Copy the records out again in full, keeping them identical.

[RECORDS FOR THIS TASK]

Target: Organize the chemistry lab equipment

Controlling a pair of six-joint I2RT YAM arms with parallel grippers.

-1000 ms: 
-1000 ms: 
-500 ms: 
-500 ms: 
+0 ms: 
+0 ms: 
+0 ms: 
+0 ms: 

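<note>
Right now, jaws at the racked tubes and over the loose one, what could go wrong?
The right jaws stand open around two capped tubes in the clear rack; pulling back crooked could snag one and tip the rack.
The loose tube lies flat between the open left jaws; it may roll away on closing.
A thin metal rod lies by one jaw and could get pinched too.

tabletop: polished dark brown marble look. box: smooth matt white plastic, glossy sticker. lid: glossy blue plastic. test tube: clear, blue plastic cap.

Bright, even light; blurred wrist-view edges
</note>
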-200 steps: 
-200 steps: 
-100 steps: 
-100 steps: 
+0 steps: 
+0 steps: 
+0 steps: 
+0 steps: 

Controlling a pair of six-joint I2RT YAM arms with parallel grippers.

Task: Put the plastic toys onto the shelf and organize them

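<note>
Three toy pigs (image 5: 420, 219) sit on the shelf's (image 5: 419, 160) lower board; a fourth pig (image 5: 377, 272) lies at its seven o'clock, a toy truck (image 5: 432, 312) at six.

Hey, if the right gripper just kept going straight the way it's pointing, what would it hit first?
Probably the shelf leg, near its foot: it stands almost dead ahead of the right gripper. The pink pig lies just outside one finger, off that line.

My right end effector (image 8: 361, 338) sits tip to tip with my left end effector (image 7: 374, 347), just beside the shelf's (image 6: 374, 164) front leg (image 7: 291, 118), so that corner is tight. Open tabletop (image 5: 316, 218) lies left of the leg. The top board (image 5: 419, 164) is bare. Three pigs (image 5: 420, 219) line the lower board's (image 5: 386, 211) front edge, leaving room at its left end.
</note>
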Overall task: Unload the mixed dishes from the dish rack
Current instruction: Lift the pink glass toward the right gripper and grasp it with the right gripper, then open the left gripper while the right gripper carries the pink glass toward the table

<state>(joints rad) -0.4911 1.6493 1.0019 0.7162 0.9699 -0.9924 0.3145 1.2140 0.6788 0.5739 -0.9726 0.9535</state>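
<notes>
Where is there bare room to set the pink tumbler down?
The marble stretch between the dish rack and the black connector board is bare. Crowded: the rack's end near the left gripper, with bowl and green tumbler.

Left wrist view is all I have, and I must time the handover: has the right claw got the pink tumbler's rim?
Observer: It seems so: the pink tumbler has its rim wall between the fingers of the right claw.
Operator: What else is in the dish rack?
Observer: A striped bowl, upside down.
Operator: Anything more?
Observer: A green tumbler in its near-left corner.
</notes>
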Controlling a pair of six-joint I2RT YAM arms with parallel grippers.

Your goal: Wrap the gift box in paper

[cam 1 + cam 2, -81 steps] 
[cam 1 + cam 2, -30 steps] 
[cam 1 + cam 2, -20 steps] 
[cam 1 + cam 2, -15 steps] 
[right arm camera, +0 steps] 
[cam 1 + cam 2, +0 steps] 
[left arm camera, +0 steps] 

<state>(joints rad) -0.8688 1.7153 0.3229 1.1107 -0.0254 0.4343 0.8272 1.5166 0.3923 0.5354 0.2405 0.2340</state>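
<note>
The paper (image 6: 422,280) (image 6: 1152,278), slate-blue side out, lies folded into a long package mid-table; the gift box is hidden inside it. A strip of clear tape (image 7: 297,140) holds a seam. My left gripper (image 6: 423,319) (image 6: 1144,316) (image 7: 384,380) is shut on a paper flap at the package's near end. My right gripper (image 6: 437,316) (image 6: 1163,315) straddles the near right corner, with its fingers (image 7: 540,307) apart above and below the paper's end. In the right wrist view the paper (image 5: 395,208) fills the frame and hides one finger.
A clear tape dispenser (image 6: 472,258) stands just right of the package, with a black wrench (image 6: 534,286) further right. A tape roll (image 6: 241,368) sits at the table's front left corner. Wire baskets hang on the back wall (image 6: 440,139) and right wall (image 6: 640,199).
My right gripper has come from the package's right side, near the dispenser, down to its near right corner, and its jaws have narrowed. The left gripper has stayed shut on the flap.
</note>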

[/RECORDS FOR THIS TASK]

__YOUR SOLUTION__.
Target: Organize the chemistry lab equipment

Controlling a pair of six-joint I2RT YAM arms with parallel grippers.

-1000 ms: 
-1000 ms: 
-500 ms: 
-500 ms: 
+0 ms: 
+0 ms: 
+0 ms: 
+0 ms: 

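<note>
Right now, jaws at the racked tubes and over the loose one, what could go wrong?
The right jaws stand open around two capped tubes in the clear rack; pulling back crooked could snag one and tip the rack.
The loose tube lies flat between the open left jaws; it may roll away on closing.
A thin metal rod lies by one jaw and could get pinched too.

tabletop: polished dark brown marble look. box: smooth matt white plastic, glossy sticker. lid: glossy blue plastic. test tube: clear, blue plastic cap.

Bright, even light; blurred wrist-view edges
</note>
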-200 steps: 
-200 steps: 
-100 steps: 
-100 steps: 
+0 steps: 
+0 steps: 
+0 steps: 
+0 steps: 

Controlling a pair of six-joint I2RT YAM arms with parallel grippers.

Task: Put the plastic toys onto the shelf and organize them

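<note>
Three toy pigs (image 5: 420, 219) sit on the shelf's (image 5: 419, 160) lower board; a fourth pig (image 5: 377, 272) lies at its seven o'clock, a toy truck (image 5: 432, 312) at six.

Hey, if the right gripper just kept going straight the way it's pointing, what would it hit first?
Probably the shelf leg, near its foot: it stands almost dead ahead of the right gripper. The pink pig lies just outside one finger, off that line.

My right end effector (image 8: 361, 338) sits tip to tip with my left end effector (image 7: 374, 347), just beside the shelf's (image 6: 374, 164) front leg (image 7: 291, 118), so that corner is tight. Open tabletop (image 5: 316, 218) lies left of the leg. The top board (image 5: 419, 164) is bare. Three pigs (image 5: 420, 219) line the lower board's (image 5: 386, 211) front edge, leaving room at its left end.
</note>
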Overall task: Unload the mixed dishes from the dish rack
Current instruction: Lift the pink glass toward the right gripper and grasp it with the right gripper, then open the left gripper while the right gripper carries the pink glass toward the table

<state>(joints rad) -0.4911 1.6493 1.0019 0.7162 0.9699 -0.9924 0.3145 1.2140 0.6788 0.5739 -0.9726 0.9535</state>
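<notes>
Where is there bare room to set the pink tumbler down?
The marble stretch between the dish rack and the black connector board is bare. Crowded: the rack's end near the left gripper, with bowl and green tumbler.

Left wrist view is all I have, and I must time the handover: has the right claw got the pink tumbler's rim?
Observer: It seems so: the pink tumbler has its rim wall between the fingers of the right claw.
Operator: What else is in the dish rack?
Observer: A striped bowl, upside down.
Operator: Anything more?
Observer: A green tumbler in its near-left corner.
</notes>
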Controlling a pair of six-joint I2RT YAM arms with parallel grippers.

Your goal: Wrap the gift box in paper

[cam 1 + cam 2, -81 steps] 
[cam 1 + cam 2, -30 steps] 
[cam 1 + cam 2, -20 steps] 
[cam 1 + cam 2, -15 steps] 
[right arm camera, +0 steps] 
[cam 1 + cam 2, +0 steps] 
[left arm camera, +0 steps] 

<state>(joints rad) -0.8688 1.7153 0.3229 1.1107 -0.0254 0.4343 0.8272 1.5166 0.3923 0.5354 0.2405 0.2340</state>
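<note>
The paper (image 6: 422,280) (image 6: 1152,278), slate-blue side out, lies folded into a long package mid-table; the gift box is hidden inside it. A strip of clear tape (image 7: 297,140) holds a seam. My left gripper (image 6: 423,319) (image 6: 1144,316) (image 7: 384,380) is shut on a paper flap at the package's near end. My right gripper (image 6: 437,316) (image 6: 1163,315) straddles the near right corner, with its fingers (image 7: 540,307) apart above and below the paper's end. In the right wrist view the paper (image 5: 395,208) fills the frame and hides one finger.
A clear tape dispenser (image 6: 472,258) stands just right of the package, with a black wrench (image 6: 534,286) further right. A tape roll (image 6: 241,368) sits at the table's front left corner. Wire baskets hang on the back wall (image 6: 440,139) and right wall (image 6: 640,199).
My right gripper has come from the package's right side, near the dispenser, down to its near right corner, and its jaws have narrowed. The left gripper has stayed shut on the flap.
</note>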

What precedes this is the full answer.